CUDA Profiler: instruction throughput ratio > 1.00?

I’ve been doing some profiling on a program and the profiler reports that I am achieving an instruction throughput ratio of 1.10. I am a little unclear as to what that actually means, since intuitively it seems the maximum would be 1.00. The description of instruction throughput ratio in the README is not specific enough, and web searches have found nothing helpful.

Could anybody help me understand the meaning of “instruction throughput ratio” better than the README does?

And what is the actual maximum ratio that can be achieved, since apparently 1.00 is not it?


Dual issue? Are you doing MADs and MULs in close proximity to each other? (I don’t actually know, but that guess makes sense to me)

There are sections of code within loops that have MADs and MULs in proximity. Is there any documentation on what instructions can be dual issued together?

That is a good question… The normal ALU and the SFU can issue things together, but I can’t recall any NVIDIA documentation on how that works. The RWT GT200 article might be useful.

Ok, thanks! That article helps a lot. So in theory if it was possible to sustain the dual issue instructions and since the instruction throughput ratio is determined against a single issue rate, then the highest achievable throughput ratio would be 2.00, correct?

This is also a good question. I assumed that since there was only one SFU, but 8 ALUs, that if the MUL instruction for a warp is sent to the SFU, it would take 8 times longer to finish. This is also similar to double precision, which also takes 8 times longer due to only one double precision ALU per multiprocessor. That would imply a maximum throughput ratio of 1.125.

I’m speculating here, of course.

The SFU is actually 2 execution units though, not 1, so by your thinking it would be 4 times longer, not 8, making the maximum throughput ratio 1.25. But the article states that with sustained dual issue execution “the computational throughput of the shader core is increased by 50%”, implying that the maximum throughput ratio is 1.50.

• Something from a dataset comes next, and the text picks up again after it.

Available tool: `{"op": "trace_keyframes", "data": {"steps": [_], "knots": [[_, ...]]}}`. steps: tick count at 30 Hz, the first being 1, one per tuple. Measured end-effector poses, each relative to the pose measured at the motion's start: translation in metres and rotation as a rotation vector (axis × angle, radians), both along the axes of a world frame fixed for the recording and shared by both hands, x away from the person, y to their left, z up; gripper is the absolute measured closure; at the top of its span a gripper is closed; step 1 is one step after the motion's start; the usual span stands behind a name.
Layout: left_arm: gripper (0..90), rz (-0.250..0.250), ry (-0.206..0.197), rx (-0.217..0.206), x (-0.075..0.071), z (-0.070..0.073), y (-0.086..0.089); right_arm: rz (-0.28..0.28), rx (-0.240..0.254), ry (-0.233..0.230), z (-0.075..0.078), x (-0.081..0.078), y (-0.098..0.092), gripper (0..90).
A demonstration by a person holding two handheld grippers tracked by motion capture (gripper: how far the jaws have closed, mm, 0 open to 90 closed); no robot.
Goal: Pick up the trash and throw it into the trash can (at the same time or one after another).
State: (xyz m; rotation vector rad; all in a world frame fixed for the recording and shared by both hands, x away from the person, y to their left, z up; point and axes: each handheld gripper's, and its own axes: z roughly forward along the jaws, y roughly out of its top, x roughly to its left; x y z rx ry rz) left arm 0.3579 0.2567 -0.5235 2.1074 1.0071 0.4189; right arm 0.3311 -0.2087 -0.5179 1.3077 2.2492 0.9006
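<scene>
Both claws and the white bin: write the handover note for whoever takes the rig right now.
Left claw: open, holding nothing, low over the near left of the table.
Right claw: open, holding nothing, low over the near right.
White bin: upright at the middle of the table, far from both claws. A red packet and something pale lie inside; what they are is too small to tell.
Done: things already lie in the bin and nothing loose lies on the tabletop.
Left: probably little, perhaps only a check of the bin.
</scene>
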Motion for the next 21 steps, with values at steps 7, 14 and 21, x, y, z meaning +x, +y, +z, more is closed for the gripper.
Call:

Making things even more confusing, the article goes on to mention that MULs complete on the SFU in 4 cycles, just like on the ALU, and “in a single fast clock cycle, the execution units can perform up to 8 FMADs and 8 FMULs.” That makes it sound like the maximum is 2.00.

scratches head

So all of this would mean, that to get up to the 1 TFlop I would need to push this ratio to the 1,125 - 2,0 maximum, not to one?

This actually makes sense.

Each of the 2 SPUs can execute either 1 special function or 4 MULs each cycle.

MADs are counted as 2 flops.

So 8 MADs + 8 MULs count as 24 flops, 50% more than the 16 flops of 8 MADs…

I suppose the profiler counts either MAD or MUL as 1 operation, so the maximum ratio would be 2?..

I can confirm that a test application that only does loads of MADS and MULS achieves 3 FLOPS (2 from the MAD, 1 from the MUL) per clock cycle on GT200.

I hate to drag up old threads, but I can add a small additional piece of experimental evidence to the puzzle of instruction throughput. I have a rather compute heavy kernel which the profiler reports as having an instruction throughput of 1.30182 on a compute 1.1 capable device.